To do: In the entries that follow, say how many lines contain the string "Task". Give no other words.
**** Data ****
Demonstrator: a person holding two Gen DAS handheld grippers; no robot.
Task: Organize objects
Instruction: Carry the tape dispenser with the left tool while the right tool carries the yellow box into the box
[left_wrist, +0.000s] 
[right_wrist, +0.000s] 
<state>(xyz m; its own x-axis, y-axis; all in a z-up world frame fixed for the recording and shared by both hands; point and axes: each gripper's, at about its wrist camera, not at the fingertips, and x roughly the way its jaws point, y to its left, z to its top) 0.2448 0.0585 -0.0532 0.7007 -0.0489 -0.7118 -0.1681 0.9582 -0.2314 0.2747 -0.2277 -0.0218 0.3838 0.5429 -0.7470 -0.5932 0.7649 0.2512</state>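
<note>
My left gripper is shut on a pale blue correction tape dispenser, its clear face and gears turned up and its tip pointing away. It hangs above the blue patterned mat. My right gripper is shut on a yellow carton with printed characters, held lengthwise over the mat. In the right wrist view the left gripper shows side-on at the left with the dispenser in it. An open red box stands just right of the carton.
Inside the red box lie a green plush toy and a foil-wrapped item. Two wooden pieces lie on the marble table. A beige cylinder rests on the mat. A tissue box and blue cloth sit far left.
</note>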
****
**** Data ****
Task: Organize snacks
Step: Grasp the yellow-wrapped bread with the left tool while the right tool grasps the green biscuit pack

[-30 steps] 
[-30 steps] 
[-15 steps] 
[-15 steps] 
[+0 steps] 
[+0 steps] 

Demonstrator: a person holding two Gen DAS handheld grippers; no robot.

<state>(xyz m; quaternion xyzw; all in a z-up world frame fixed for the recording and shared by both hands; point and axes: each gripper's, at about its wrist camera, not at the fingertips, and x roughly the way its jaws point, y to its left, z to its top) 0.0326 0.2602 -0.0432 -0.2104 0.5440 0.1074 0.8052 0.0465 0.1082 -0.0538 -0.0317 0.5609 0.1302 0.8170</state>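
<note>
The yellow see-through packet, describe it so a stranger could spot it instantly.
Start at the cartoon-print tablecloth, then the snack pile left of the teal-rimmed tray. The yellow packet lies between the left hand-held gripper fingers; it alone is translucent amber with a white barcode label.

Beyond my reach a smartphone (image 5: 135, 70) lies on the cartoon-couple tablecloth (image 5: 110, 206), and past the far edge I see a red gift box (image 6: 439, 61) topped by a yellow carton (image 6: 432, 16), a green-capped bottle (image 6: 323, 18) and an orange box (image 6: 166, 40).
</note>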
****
Output: 2